幕末、雪深い越後長岡藩から一人の藩士が 江戸に出府した。 藩の持て余し者でもあったこの男、 河井継之助は、いくつかの塾に学びながら、 詩文、洋学など単なる知識を得るための 勉学は一切せず、歴史や世界の動きなど、 ものごとの原理を知ろうと努めるのであった。 さらに、江戸の学問にあきたらなくなった 河井は、備中松山の藩財政を立て直した 山田方谷のもとへ留学するため旅に出る。
旅から帰った河井継之助は、長岡藩に戻って 重職に就き、洋式の新しい銃器を購入して 富国強兵に努めるなど藩政改革に乗り出す。 ちょうどそのとき、 京から大政奉還の報せが届いた。 家康の幕将だった牧野家の節を守るため 上方に参りたいという藩主の意向を汲んだ 河井は、そのお供をし、多数の藩士を従えて 京へ向う。 風雲急を告げるなか、一藩士だった彼は家老に抜擢されることになった。

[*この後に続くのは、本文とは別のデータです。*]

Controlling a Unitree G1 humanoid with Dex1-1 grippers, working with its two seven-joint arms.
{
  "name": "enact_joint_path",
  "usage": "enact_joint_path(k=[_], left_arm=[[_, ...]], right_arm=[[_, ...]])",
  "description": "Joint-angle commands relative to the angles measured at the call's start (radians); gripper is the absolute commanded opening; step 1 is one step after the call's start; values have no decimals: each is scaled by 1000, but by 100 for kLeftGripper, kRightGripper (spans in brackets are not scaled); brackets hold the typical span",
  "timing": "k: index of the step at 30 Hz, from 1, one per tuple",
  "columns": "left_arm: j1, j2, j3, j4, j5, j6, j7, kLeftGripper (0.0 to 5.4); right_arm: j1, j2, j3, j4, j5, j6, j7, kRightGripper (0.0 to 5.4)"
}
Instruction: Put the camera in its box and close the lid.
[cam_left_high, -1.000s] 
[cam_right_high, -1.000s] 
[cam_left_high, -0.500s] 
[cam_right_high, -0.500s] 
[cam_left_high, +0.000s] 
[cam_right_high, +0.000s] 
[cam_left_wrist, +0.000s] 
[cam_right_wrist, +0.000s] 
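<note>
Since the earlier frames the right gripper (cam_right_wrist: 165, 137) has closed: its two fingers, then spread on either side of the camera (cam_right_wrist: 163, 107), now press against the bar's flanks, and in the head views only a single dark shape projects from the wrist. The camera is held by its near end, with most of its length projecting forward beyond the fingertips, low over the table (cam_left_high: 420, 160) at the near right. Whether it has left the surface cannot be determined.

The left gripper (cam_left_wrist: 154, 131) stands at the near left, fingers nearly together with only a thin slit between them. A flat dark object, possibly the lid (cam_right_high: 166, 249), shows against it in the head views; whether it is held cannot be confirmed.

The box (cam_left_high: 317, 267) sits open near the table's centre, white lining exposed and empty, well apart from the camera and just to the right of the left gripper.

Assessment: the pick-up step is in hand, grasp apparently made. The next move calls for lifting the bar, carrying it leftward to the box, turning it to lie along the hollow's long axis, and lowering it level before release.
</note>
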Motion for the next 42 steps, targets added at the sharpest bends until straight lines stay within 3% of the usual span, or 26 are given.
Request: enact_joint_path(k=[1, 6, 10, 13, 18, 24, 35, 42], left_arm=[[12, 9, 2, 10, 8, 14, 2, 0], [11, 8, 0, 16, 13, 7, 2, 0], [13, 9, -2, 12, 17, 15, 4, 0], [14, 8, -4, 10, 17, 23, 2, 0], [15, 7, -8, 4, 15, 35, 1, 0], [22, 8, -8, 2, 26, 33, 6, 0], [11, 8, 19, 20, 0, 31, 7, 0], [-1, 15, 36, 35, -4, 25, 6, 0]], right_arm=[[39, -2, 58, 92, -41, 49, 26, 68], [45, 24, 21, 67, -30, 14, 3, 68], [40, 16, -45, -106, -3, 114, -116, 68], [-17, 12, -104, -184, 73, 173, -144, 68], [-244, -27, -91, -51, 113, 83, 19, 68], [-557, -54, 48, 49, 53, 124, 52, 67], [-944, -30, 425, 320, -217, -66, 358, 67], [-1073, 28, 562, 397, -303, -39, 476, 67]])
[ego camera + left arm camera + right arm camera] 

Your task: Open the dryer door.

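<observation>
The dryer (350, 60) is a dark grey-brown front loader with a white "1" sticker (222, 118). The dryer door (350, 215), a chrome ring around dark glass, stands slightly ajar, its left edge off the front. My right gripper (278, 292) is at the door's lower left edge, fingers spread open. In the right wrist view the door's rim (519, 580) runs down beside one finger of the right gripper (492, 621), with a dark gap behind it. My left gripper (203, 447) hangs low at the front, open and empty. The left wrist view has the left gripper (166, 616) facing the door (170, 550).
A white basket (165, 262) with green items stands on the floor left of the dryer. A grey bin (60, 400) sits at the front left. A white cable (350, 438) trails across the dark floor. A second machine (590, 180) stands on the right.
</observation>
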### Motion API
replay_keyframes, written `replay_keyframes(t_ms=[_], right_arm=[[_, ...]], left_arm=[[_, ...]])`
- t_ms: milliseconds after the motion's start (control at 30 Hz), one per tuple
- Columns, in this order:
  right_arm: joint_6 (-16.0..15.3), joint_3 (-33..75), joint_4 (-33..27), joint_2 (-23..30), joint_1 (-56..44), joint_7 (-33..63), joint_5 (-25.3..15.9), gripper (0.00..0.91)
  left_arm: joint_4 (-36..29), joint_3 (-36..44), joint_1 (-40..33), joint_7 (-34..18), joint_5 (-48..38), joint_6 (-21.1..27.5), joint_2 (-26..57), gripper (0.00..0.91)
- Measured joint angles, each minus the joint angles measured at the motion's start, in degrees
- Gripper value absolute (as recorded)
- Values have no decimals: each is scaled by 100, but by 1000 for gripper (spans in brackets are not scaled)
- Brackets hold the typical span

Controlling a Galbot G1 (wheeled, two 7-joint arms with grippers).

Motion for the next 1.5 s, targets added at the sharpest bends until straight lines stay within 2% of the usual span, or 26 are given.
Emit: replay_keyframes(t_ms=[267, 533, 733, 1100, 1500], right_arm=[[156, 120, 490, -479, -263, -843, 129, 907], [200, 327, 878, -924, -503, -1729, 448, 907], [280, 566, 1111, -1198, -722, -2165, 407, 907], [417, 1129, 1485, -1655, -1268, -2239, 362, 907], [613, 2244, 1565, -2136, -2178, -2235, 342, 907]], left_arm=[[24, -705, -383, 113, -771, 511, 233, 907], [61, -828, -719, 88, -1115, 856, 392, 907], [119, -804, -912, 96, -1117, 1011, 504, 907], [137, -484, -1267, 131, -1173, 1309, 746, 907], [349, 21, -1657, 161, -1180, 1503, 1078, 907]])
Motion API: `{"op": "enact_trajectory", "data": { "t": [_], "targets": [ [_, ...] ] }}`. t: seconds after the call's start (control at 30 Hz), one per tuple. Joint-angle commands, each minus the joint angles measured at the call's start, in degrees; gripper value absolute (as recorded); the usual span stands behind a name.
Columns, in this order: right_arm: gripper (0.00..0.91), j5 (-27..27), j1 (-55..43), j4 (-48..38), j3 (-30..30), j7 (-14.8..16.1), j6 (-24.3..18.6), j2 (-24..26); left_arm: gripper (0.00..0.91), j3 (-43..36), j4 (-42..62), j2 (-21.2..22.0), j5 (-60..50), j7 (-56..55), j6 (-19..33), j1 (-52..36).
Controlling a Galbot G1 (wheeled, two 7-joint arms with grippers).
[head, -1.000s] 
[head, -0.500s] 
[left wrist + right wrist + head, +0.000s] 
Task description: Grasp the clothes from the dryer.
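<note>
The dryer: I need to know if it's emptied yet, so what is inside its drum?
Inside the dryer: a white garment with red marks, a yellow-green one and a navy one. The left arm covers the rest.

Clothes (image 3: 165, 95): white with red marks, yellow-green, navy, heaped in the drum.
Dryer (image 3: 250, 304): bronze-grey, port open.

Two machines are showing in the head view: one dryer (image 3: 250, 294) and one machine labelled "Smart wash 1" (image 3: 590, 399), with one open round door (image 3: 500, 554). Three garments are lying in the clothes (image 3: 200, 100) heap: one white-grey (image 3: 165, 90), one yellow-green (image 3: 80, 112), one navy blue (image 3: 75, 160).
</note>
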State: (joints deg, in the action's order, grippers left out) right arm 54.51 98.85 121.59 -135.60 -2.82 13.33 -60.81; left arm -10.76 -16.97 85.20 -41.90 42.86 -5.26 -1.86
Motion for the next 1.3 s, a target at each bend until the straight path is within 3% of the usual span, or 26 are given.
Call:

開明論者であり、 封建制度の崩壊を見通しながら、継之助が 長岡藩をひきいて官軍と戦ったという矛盾した 行動は、長岡藩士として生きなければならない という強烈な自己規律によって武士道に 生きたからであった。 西郷・大久保や勝海舟らのような大衆の英雄の蔭にあって、一般にはあまり知られていない 幕末の英傑、維新史上最も壮烈な北越戦争に散った最後の武士の生涯を描く力作長編。